Most App developers are familiar with Firebase – a powerful platform and Software Development Kit backed by Google, which provides a secure database, analytics, messaging, and everything else needed for app development, all in one seamless package.

Firebase provides convenient user profile and event logging functionality, which facilitates app analytics, user attribution, and churn analysis. A distinct feature of Firebase is its ability to log an unlimited number of events comprised of 500 user-defined kinds, and it also provides free analytics.

Firebase also generates predictions and organizes user segmentation based on an event stream (event occurrences): all with full integration.

However, when we base predictions only on event occurrences, it’s possible to miss the context of each event or user. Ideally, we need to analyze both event occurrences and aggregated (‘meta’) event data (i.e., engineer new features).

Figure 1 shows the differences between Event Analytics and Feature Analytics:

In-app events arrive in an ordered sequence, analyzed for churn or causality patterns (e.g., using funnels for Event Analytics)

Next, we analyze events of the same kind as a collection with statistical methods (e.g., revealing the distribution of their values for Feature Analytics)

Let’s discuss the benefits feature engineering can bring to the table:

Benefits of Feature Engineering

However, there are also some challenges with feature engineering:

Challenges of Feature Engineering

Additionally, the nested storage format of event and user parameters in Firebase makes it challenging to construct efficient aggregation queries in any database and makes data extraction even more complicated. Luckily, Google’s BigQuery can speed-up feature engineering and analytics, which makes the overall process much more manageable.

Understanding BigQuery

BigQuery is Google’s enterprise analytical data warehouse, which runs blazing-fast SQL queries on gigabytes and petabytes of data. Firebase can export complete event data in its original format to BigQuery daily, where it is processed and analyzed on a massive scale. BigQuery can handle huge feature aggregation queries as long as they have efficient joins, and as long as analysts de-normalize and unnest repeated Firebase data. 

Understanding Firebase Data

After setting up a daily export to BigQuery, Firebase creates a new table in specified BigQuery dataset, or in separate ones, if you have Android and iOS versions of your app. As previously mentioned, Firebase exports all data to BigQuery in its native format. This provides user data, such as demographic and campaign data, in a nested structure named user_dim and event data in a structure named event_dim. 

The user_dim-event_dim tuples display as repeated rows in small batches per user, which we can easily unroll. However, Firebase also supports custom app events, which can be associated with up to 25 parameters as key-value pairs. Unpacking and analyzing the parameters is a desired target for app analysts, but it’s also a complicated task.

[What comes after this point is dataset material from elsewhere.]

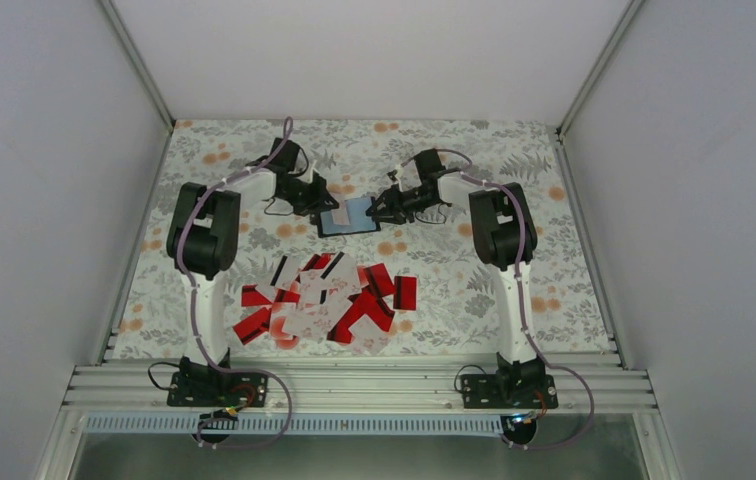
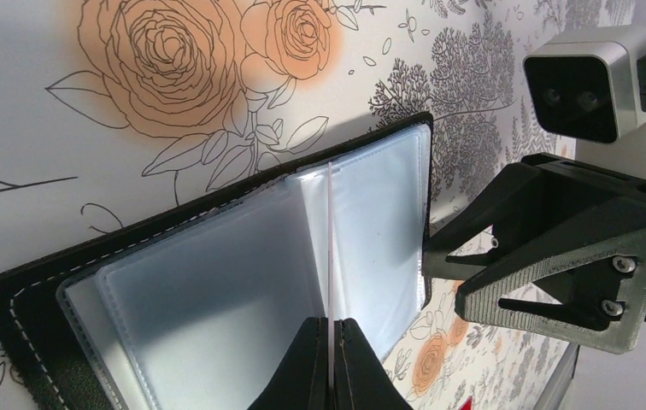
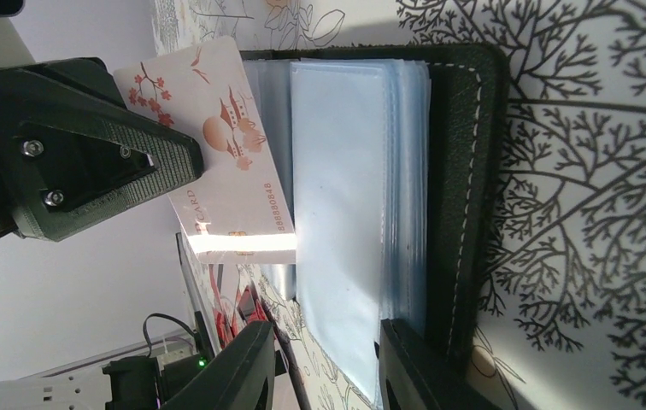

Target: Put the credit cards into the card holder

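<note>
The card holder (image 1: 351,218) lies open on the far middle of the table, black outside with pale blue-grey plastic sleeves (image 2: 217,282). My left gripper (image 2: 329,323) is shut on a white card with red marks (image 3: 226,171), seen edge-on in the left wrist view (image 2: 329,248). The card stands against the sleeves at the holder's fold. My right gripper (image 3: 324,367) is open over the holder's right half. One of its fingers (image 3: 418,367) sits at the sleeves' edge by the black cover (image 3: 465,171). The other credit cards (image 1: 324,300), red and white, lie piled at the near middle.
The floral table cover (image 1: 474,290) ends at a metal rail (image 1: 354,385) by the arm bases. White walls close in the left, right and far sides. The two grippers (image 1: 326,205) (image 1: 386,207) are close together over the holder.
</note>
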You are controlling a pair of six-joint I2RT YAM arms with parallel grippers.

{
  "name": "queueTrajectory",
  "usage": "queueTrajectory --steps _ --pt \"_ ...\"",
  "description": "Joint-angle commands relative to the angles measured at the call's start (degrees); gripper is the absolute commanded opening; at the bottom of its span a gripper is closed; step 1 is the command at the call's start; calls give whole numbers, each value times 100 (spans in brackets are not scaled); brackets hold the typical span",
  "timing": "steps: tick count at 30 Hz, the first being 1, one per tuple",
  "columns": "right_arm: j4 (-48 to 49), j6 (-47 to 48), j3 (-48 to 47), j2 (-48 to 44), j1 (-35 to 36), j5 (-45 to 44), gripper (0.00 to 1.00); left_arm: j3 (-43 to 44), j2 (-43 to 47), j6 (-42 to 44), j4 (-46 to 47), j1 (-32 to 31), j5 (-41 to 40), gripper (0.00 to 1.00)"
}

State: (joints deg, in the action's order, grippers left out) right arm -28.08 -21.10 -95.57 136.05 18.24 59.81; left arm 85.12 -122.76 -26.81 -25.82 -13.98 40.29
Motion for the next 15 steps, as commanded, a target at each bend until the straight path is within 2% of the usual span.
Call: queueTrajectory --steps 1,15 --pt "-185 108 69 187 -19 -222 32 82 -189 -162 -36 85 296 2" --pt "-189 89 73 213 -20 -241 32 -252 -356 -689 717 235 1138 2"
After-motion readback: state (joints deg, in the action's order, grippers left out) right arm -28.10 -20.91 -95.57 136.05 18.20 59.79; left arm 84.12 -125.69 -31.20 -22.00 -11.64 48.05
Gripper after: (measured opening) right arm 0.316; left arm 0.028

Let’s take a look at the example row of event data for one user, loaded in a single batch from Firebase, shown in Figure 2:

In the above figure, we see that each (sub)row of event data is associated with a set of repeated key-value pair rows. Additionally, all rows in a batch are associated with a contemporary user profile that has a set of its own parameter key-value records (not shown). This requires writing rather inefficient SQL constructs when you need to unroll and aggregate specific event parameters with the UNNEST function (see Figure 3).

Efficient Feature Engineering: Step-By-Step

First, we unpack all user and event properties from repeated rows to serialized JSON. Next, we detach repeated static user data, such as country and language, into a separate lookup table, to focus on events and profile aggregation.

Then, we extract and store all events and associated profiles from batch records on the same denormalized row structure, which contains a JSON field that stores each property. This row structure creates query event data for users and analyzed features on-demand. It also streams user events and constructs features continually.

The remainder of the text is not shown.